Author: Deborah Boehm
Publisher: New York University Press – 178 pages
Book Review by: Paiso Jamakar
This book is different from others on the issue of immigration of Mexicans into the United States in that it provides a human perspective to it.
Before you start thinking that this is merely a personal account of the author’s experience with people who have crossed the United States – Mexico border, this work is based on years of research based on a structured foundation of important financial and emotional issues that affect families. Its basis is well thought-out questions on critical issues that affect their lives, followed by interviews, observations, and other fieldwork in the border of the U.S. and areas in Mexico.
This book tells us of these families’ dreams, hopes, and triumphs. It also relates to us their divisions, frustrations, struggles, and tensions. It is therefore an ‘intimate’ account of their migrations – their coming into the U.S., their going back to Mexico, and sometimes, re-entering for economic survival and compelling family imperatives.
The anecdotes provided in the book made me relate well to the hardships these migrant families go through. For example, she writes: “Lucia guided me into the kitchen, where nearly 20 women and girls filled the room. They greeted me and continued their conversation about a cousin’s upcoming wedding and the recent deportation of a family friend. ‘It has been such a struggle for his wife,’ Lucia explained to me. ‘Can you imagine? Three young children, no income, such uncertainty about the future.’”
One of the important issues that Deborah Boehm studied was, one may call, that of national identity. She asked the Mexicans that if there were no barriers to movement between the United States and Mexico, where would they choose to live? Their typical response was that they would live in both countries. This is easy to understand on the basis of the U.S. providing them livelihood and Mexico the family connections. But, unsurprisingly, some of these families have established homes and families in both countries.
This book deals principally with “trans-border” families, “gendered” migrations, and children on the move covered in three distinct parts. Seven chapters and a Conclusion give the reader a look at family and survival issues that Mexican migrant families face.
The author cites some reasons for this book. She writes: “At the center of my analysis are emic,* cultural understandings of the intimate – that which is perceived as familiar and personal – and the ways that such relations both shape and are shaped by migration. This process is dialectical, one in which intimate selves and relations guide migration, and wherein transnational is changing multiple subjectivities.” (* ‘emic’ relates to, or involves analysis of cultural phenomena from the perspective of one who participates in the culture being studied).

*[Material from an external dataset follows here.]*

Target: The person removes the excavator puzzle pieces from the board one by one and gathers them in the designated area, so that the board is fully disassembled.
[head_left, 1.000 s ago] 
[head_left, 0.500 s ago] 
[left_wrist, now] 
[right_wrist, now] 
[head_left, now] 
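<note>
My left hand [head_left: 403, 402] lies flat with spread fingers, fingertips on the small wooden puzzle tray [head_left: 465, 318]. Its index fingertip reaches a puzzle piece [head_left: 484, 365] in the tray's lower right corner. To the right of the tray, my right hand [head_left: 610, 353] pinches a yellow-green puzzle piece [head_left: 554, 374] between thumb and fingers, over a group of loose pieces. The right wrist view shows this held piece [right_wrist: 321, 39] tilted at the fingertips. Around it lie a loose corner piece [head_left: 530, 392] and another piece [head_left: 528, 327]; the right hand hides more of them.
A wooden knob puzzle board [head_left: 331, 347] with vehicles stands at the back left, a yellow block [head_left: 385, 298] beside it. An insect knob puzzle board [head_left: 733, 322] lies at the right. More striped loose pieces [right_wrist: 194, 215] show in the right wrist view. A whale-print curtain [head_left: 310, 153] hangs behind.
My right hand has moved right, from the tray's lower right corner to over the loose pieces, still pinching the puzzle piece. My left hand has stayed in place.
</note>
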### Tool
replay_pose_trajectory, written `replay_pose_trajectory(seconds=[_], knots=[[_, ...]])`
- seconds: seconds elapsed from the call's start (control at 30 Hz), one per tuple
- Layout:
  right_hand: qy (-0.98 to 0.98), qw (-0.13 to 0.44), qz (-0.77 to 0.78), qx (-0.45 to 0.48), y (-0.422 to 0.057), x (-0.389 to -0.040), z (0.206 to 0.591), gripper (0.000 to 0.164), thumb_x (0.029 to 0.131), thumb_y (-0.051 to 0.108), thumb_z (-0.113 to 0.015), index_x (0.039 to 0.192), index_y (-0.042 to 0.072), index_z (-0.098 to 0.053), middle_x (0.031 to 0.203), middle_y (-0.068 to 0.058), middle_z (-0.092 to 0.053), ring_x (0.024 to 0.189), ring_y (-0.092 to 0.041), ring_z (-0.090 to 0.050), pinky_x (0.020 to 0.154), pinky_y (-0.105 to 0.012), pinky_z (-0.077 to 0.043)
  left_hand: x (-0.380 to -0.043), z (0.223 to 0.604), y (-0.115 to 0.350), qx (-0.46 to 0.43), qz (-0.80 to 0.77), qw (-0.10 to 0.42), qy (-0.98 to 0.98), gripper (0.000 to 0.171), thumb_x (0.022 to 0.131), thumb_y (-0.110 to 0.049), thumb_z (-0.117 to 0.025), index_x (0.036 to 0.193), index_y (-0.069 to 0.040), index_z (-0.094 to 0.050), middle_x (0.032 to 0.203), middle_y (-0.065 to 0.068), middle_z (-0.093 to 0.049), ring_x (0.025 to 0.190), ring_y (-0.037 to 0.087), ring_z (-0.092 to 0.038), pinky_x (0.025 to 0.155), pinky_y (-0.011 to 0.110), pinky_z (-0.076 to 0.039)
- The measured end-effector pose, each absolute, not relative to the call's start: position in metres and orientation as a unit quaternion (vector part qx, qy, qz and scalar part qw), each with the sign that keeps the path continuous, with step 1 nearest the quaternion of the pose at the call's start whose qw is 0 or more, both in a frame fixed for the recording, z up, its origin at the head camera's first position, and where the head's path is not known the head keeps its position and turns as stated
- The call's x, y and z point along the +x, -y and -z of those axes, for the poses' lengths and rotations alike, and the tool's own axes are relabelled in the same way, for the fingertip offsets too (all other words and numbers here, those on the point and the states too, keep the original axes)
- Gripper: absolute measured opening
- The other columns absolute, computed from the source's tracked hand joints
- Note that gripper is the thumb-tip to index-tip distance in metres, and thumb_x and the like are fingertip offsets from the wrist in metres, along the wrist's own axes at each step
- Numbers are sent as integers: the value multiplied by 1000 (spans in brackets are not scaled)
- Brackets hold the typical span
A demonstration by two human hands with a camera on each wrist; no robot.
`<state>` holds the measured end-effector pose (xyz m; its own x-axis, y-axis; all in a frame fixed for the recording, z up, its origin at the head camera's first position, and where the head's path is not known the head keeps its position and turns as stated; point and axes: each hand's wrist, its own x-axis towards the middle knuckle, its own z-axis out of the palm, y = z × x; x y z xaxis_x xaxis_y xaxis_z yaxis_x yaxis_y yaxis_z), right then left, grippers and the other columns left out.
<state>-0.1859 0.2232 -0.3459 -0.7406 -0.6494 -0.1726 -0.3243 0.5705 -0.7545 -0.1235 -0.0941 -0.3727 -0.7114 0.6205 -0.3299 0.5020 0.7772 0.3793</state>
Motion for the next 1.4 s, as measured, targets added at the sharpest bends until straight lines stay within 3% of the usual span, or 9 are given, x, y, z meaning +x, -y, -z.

She explains further “My research is part of a theoretical move to rethink notions of family within migration flows. Mexican migration has been guided by family relations since the 1800s. Across international boundaries and over time, “family” takes various forms, including “transnational” or “binational” families in which members are divided by distance yet maintain ties through travel and migration, communications, and remittances.”
This well-researched book adds a new dimension to the study of Mexican family migration between the United States and Mexico, pointing out the major issues that guide decisions relating to it. From that perspective it is a unique contribution by Deborah Boehme to the study of such cross-border movements.
Deborah A. Boehm is associate professor of anthropology and women’s studies and a faculty associate in the Gender, Race, and Identity Program at the University of Nevada, Reno. She is co-editor of Everyday Ruptures: Children, Youth and Migration in Global Perspective.